I'd like every line from the material below that has "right" in it.
── Input data
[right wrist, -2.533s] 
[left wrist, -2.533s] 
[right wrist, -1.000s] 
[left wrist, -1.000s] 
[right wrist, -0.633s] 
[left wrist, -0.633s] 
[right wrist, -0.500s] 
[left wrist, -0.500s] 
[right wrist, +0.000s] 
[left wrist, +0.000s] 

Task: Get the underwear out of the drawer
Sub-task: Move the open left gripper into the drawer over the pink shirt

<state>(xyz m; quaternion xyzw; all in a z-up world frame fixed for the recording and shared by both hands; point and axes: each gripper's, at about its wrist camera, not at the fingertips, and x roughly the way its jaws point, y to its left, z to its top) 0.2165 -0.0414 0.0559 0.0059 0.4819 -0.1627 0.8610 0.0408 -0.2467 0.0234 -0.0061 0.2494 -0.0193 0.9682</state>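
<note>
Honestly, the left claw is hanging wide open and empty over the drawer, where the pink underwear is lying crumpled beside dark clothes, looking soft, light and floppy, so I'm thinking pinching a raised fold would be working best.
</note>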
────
▶ Solution:
[right wrist, -2.533s] 
[right wrist, -1.000s] 
[right wrist, -0.633s] 
[right wrist, -0.500s] 
[right wrist, +0.000s] 

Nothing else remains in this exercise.